Waldron: The Ethical Tension in the Life of the Christian

“So many Christians are taught to seek experiences which will deliver them from the tension of living in the period of the overlapping of the ages. They want in this age a higher life, or a deeper life, or a victorious life, or a second blessing, or a baptism of the Spirit that would in effect take them out of the contradiction, sorrow, and trial of this age.

The only way however, for a true Christian to escape the battle with sin and the experience of sorrow in this age is to depart this age. He must either die and go to heaven or enter at Christ’s return into the age to come.

The teaching that promises the cessation of conflict and trial in this life is no friend to the Christian. This biblical structure warns us that in this age there is no blessing not followed by trial, no joy not followed by sorrow, and no final victory over remaining sin.

Christians must beware of the mountain-top syndrome. There is no remaining always on the mountain top in this age. We must always rejoice with trembling. When Christians stop seeking an experience that the Bible never promises them in this life, they will be prepared properly to enjoy the blessings God gives them in this life and not look for something in these blessings that they will never find. They will also be prepared to face the reality of the Christian life squarely, fight the good fight of faith, finish their course, and run in such a way as to win.

This framework also explains much about the future of the church. We must not look for a golden age before Christ’s return. This is a denial of the character of this age. But we must not be “pessimillenialists” either and see nothing but apostasy for the visible church. This is also a denial of the overlapping of the ages.

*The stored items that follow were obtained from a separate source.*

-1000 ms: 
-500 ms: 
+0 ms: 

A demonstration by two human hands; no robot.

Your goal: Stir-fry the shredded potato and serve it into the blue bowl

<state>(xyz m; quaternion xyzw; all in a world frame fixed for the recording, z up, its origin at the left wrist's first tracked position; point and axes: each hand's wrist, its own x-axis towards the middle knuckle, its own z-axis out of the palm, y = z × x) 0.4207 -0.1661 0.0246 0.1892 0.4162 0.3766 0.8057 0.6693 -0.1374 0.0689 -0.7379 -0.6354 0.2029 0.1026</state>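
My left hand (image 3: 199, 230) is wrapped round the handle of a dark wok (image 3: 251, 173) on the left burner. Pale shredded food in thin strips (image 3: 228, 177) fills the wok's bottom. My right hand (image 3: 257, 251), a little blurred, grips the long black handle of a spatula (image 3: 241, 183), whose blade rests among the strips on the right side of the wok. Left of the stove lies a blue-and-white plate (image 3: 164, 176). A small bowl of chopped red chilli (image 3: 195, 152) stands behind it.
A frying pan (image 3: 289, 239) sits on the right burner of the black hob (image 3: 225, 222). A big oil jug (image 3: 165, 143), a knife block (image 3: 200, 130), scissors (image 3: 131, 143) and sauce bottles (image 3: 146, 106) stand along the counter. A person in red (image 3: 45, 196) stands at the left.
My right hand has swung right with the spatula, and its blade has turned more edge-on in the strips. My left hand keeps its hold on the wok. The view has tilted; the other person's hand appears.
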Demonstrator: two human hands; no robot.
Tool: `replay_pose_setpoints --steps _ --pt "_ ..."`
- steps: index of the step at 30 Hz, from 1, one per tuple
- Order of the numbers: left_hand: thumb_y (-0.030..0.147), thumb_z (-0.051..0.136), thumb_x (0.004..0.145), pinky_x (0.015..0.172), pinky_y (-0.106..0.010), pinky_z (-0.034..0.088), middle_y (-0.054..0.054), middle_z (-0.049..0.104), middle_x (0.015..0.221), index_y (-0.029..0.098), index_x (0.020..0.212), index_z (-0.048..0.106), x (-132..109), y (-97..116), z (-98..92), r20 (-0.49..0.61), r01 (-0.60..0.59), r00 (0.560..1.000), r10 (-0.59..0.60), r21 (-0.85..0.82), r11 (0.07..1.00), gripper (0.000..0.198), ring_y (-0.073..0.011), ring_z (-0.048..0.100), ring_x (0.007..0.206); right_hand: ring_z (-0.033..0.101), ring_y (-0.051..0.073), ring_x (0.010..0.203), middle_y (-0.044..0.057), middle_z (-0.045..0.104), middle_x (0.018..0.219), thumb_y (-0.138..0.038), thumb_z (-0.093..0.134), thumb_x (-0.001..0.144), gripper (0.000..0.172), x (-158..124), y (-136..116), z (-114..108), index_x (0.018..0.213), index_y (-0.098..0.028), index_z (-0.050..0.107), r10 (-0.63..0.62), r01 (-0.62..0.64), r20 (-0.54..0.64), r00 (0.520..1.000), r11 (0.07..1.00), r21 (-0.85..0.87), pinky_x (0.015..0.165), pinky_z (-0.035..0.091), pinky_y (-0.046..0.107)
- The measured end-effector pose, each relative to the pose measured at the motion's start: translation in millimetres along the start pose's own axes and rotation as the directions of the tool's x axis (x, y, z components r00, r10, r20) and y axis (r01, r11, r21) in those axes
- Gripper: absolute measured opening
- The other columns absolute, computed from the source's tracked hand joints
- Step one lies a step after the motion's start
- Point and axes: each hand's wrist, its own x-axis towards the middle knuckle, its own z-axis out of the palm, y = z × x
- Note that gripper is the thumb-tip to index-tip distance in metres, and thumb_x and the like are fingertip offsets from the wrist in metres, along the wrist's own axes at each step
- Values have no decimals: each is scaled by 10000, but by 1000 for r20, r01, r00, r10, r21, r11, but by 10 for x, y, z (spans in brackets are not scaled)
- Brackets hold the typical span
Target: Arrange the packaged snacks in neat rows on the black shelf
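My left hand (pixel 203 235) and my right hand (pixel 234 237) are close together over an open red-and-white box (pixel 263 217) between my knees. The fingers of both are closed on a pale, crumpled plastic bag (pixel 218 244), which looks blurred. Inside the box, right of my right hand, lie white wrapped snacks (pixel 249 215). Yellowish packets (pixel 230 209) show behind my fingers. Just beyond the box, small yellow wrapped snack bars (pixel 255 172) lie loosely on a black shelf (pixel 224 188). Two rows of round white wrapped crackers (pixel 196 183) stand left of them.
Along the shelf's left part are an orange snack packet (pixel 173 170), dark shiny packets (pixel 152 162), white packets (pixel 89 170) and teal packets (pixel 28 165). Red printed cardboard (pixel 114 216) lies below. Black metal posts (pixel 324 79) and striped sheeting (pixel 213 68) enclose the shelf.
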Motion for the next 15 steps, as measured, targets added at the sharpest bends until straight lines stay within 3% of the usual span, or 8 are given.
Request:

The church is enlivened by the powerful realities of the age to come that have already broken into the world with the first advent of Christ. Those who tell people that they should not “polish brass” on the sinking ship of the church are tragically mistaken. Those who teach that this dispensation of the church (like every
other dispensation) must surely end in failure and apostasy are wrong. They weaken the hands of true Christians in their God-ordained labor to build the church of Christ.

Both the gloomy pessimists and the starry-eyed optimists have imbalanced views of the future prospects of the church. The biblical viewpoint understands the overlapping of the ages and balaces these contrasting viewpoints in a realistic optimism.”

-Sam Waldron, The End Times Made Simple, 51-52.